Until, after a thousand years of splendor, a millennium of effort, the Old Planets settled back to enjoy a well-earned rest.
And so there was in the spirit of each Die Bolder something of the refugee’s despair, something of the youthful rush of rediscovery, something of the querulous satisfaction of old age; and something too of the insecurity of the epigone. Visitors from the rawer worlds of the League often perceived in them a false humility; but there was nothing false about it. Behind their every triumph lay the suspicion that it had been surpassed in the old Commonwealth of Suns, and that they were at best only second best. It took something of the heart out of everything they did and put something heartfelt into their humility.
It was four days inbound from the coopers to Die Bold itself, during which time the Hound and the Pup agreed not to announce themselves officially, nor even to admit they were traveling together. They did not know that the phantom fleet had been bound here, nor that the fleet would expect pursuit, but until then Greystroke would be a merchant from Krinth named Tol Benlever and Bridget ban would be Julienne Melisond, a lady of the court. And because Hugh would be more convincing as Greystroke’s factotum, Bridget ban took the Fudir to play the role of her manservant. The two swapped ships during the layover on Jewel-of-the-Giantess, a transshipment station orbiting the second gas giant in the outer reaches of Die Bold’s system. There was sufficient bustle and coming-and-going so that no one noticed that some people left in a different ship than brought them. Julienne Melisond stopped for the spectacular view of the double rings that the Jewel provided, while her man, “Kalim,” chatted with the servants and kitchen staff. The Krinthian merchant was little seen, as befitted a merchant prince, but his representative, “Ringbao,” was everywhere, discussing trade opportunities and inquiring after recent events with other traders and with Die Bolders outward bound.

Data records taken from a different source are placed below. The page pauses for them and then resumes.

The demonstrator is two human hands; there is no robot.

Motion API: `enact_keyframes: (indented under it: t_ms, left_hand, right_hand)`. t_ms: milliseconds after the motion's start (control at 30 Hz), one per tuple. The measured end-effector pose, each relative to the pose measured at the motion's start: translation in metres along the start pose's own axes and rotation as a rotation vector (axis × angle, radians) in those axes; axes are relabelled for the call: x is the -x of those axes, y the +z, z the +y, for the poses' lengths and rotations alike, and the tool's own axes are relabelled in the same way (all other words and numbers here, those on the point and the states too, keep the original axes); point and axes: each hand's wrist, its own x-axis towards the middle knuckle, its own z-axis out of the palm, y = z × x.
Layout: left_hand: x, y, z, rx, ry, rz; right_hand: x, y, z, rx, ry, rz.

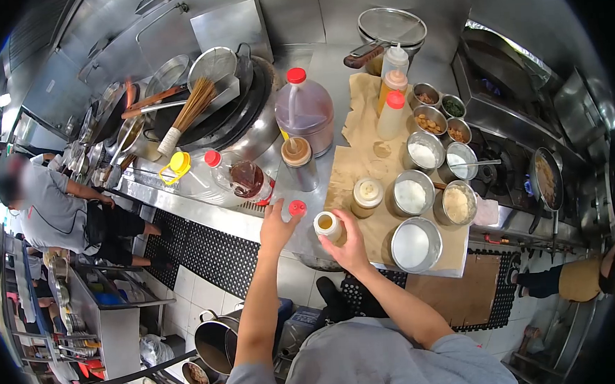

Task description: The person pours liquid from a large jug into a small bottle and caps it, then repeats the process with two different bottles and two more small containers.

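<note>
My left hand [277,228] holds a red cap [297,208] between its fingertips, over the counter's front edge. Close by on the right, my right hand [348,242] is wrapped round a small white-necked open jar [327,224] with yellowish contents. Just beyond it, another jar [367,194] with a pale top stands on the brown paper [348,169]. Left of the paper are a squeeze bottle with a brown top [299,161], a big red-capped jug [305,115] and a tilted red-capped bottle of dark red liquid [243,178].
Several metal bowls of powders [413,195] stand on the right, before a stove with a pan [545,179]. A wok [241,112] with a bamboo brush [193,111] is back left. One person [58,205] stands far left, another [580,278] far right.
</note>
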Motion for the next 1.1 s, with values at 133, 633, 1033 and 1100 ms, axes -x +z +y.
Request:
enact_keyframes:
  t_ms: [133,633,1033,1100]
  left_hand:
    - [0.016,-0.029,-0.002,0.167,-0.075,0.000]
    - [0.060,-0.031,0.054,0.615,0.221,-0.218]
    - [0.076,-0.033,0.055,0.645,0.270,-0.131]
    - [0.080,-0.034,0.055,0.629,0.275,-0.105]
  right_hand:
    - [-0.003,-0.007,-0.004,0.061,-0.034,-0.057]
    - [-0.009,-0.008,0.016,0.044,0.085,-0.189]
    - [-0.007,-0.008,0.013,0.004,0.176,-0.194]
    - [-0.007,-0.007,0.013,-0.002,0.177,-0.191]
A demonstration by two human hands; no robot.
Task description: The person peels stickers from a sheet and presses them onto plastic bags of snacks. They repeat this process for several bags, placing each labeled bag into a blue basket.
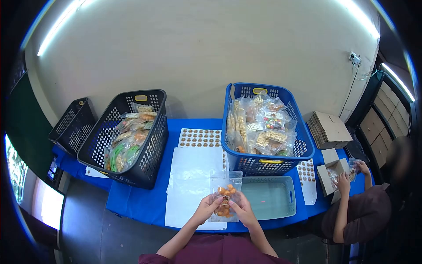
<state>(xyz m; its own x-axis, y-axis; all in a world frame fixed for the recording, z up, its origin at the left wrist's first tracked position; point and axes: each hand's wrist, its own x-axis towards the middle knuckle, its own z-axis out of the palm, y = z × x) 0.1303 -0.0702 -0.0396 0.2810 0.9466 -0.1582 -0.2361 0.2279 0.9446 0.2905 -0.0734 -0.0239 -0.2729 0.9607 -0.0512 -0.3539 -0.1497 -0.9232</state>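
Note:
Between my two hands is a clear plastic pouch (228,179) of round orange snacks, held over the table's front edge. A round brown sticker (225,200) sits on its front. My left hand (206,209) grips the pouch's left side, and my right hand (244,211) grips the right side. Both thumbs lie on the front near the sticker; the other fingers are mostly hidden behind the pouch. White backing sheets (193,176) lie to the left, partly over a sheet of round brown stickers (200,137). A pale green tray (288,215) stands right of the pouch.
A blue basket (268,165) and a black basket (149,165) hold packed pouches on the blue-covered table (132,202). Another black basket (72,127) stands far left. At right are flattened cartons (329,130), another sticker sheet (306,180), and a co-worker (360,211) handling pouches at an open box (327,180).

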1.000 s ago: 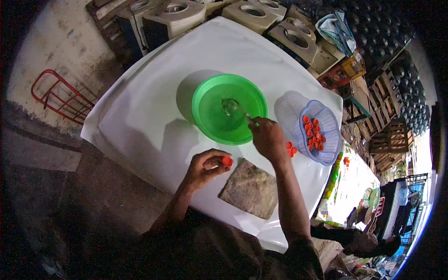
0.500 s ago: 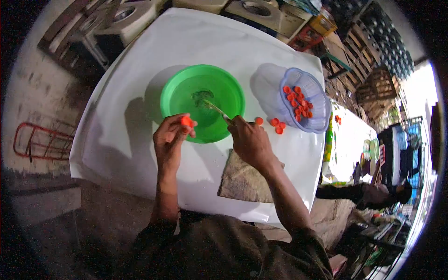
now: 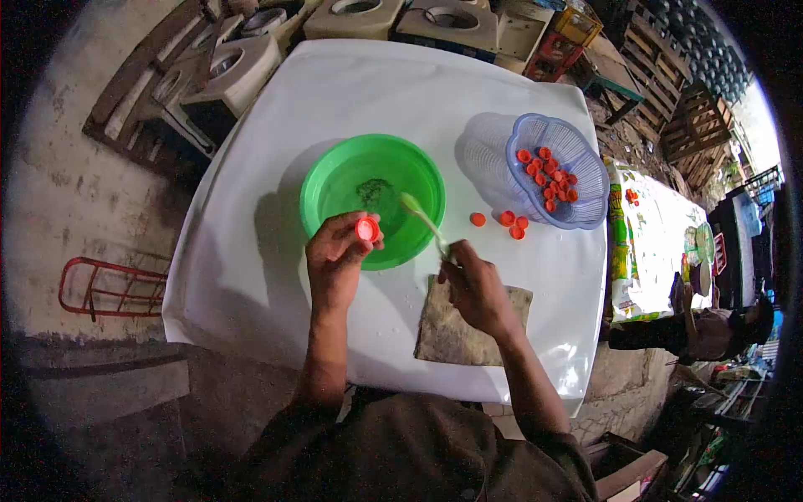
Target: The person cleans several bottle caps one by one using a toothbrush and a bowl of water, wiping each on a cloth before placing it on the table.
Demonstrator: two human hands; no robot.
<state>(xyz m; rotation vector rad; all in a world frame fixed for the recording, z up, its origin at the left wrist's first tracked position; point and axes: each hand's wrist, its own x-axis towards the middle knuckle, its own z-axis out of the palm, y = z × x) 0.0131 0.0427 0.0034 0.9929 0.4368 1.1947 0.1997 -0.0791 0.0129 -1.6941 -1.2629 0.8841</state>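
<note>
The left fingers pinch a cap, its open side exposed, while the right fingers grip the brush by its handle, bristles toward the cap.

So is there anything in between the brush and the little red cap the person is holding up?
Nothing visible: between the brush in the right hand and the red cap in the left hand, I see only open air, with the green basin behind it.
</note>
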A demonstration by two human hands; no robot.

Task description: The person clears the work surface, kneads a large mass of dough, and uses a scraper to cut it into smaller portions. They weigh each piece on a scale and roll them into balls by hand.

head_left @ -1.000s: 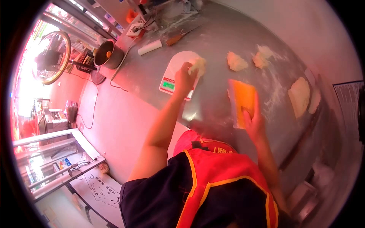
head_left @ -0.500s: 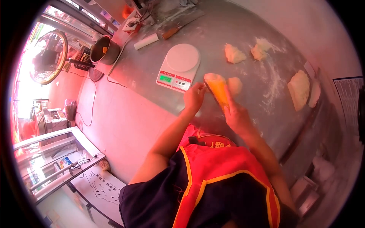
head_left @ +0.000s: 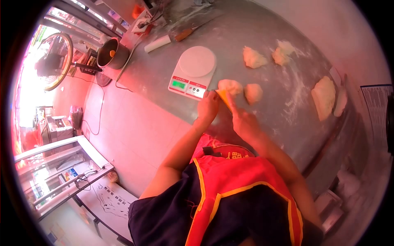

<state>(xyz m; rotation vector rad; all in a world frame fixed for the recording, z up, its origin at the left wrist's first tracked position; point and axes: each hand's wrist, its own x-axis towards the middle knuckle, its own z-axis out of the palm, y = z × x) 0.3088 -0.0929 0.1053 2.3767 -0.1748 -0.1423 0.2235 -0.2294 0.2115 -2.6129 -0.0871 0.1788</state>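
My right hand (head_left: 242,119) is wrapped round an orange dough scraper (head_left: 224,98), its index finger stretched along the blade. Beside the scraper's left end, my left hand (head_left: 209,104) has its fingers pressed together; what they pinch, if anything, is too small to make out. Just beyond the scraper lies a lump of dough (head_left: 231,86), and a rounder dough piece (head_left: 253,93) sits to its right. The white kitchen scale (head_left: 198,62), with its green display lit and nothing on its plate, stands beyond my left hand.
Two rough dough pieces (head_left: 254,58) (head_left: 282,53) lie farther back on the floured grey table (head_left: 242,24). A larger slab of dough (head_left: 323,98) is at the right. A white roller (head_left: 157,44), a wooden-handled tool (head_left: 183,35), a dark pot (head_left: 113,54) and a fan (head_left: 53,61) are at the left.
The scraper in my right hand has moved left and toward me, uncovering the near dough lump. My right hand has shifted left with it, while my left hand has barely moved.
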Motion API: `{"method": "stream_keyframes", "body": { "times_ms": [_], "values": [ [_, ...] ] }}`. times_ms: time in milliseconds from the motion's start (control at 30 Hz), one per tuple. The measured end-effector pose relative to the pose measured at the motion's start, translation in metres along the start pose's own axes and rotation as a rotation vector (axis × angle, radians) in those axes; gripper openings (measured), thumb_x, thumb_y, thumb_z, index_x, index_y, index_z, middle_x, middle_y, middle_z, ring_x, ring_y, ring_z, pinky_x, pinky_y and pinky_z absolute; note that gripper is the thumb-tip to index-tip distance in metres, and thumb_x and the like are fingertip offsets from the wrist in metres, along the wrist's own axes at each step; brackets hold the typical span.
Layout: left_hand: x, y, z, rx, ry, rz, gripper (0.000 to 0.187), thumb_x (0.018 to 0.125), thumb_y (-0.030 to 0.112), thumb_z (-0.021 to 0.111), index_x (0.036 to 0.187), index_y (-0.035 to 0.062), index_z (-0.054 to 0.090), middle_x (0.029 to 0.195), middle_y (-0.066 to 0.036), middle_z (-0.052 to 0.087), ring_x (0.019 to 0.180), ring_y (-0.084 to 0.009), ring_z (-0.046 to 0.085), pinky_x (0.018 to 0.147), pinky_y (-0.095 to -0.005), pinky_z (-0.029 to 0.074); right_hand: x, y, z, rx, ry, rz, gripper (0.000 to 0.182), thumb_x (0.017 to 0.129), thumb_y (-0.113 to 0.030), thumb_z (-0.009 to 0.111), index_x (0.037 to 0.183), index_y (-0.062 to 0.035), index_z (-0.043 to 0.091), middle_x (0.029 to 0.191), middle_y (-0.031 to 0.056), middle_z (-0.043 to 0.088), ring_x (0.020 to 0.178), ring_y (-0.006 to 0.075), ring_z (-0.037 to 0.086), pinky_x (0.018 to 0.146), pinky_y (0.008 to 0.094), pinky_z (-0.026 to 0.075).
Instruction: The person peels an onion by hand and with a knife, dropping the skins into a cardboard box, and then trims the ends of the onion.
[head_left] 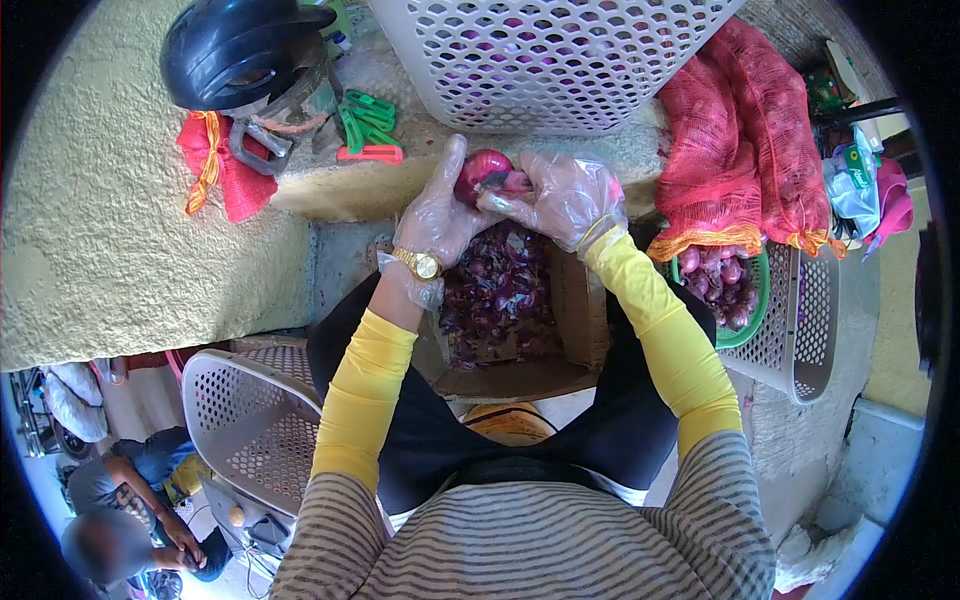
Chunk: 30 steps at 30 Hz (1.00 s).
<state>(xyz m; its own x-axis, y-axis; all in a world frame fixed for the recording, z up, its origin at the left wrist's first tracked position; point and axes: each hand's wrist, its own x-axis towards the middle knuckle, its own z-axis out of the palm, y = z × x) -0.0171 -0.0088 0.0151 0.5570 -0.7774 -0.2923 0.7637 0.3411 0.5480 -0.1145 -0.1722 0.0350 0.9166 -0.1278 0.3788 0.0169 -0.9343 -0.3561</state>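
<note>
A large red onion (482, 174) sits in my left hand (436, 208), thumb raised along its left side. Close against the onion's right side is my right hand (572, 196), fingers bent in a pinch around something small with a dark and pinkish edge; I cannot tell what it is. Thin clear plastic gloves cover both hands, and a gold watch (427, 266) is on my left wrist. Below them, between my knees, an open cardboard box (580, 335) contains a heap of dark purple onion skins (497, 300).
Ahead on the ledge stands a white perforated crate (540, 65), with green clips (367, 120) and a dark helmet (235, 55) to its left. Red mesh sacks (705, 150) lie right, above a green basket (765, 300) of onions. Another crate (245, 415) and a seated person (150, 500) are left.
</note>
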Motion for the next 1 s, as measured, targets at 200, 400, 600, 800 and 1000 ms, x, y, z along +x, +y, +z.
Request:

That night Bridget ban told Greystroke that she planned to send the Fudir into the Corner of Die Bold once they were down. “Terrans are everywhere,” she said, “and what one knows they all know; but they’d sooner spit than trust an ‘eetee.’”
“An ‘eetee’?” Greystroke asked.
“It’s what they call anyone who is not a Terran.”
Greystroke propped himself on his elbow and ran his hand along her flank. “Do you trust him to come back?” he murmured. “I’d hate to lose him, now that I have him.”
“He wants the Dancer as much as you and I. Beside, I’ve programmed aimshifars into the livery I gave him. If he bolts, we can always find him through the anycloth.”
Greystroke chuckled. “Using a bolt to find a bolt. Droll. Very well, Cu. I cannot deny you.”
Aye, thought Bridget ban sadly, drawing him close. Ye cannae.
Èlfiuji was capital of the Kingdom and the largest city on Die Bold, a soaring metropolis hard by Morrigan’s Ford on the River Brazen. The ford had given the city its original rationale, but had long since faded to irrelevance. Thopters and whirlies now buzzed between the towers and the New Royal Bridge arced across the treacherous currents, indifferent to the age-long absence of royalty.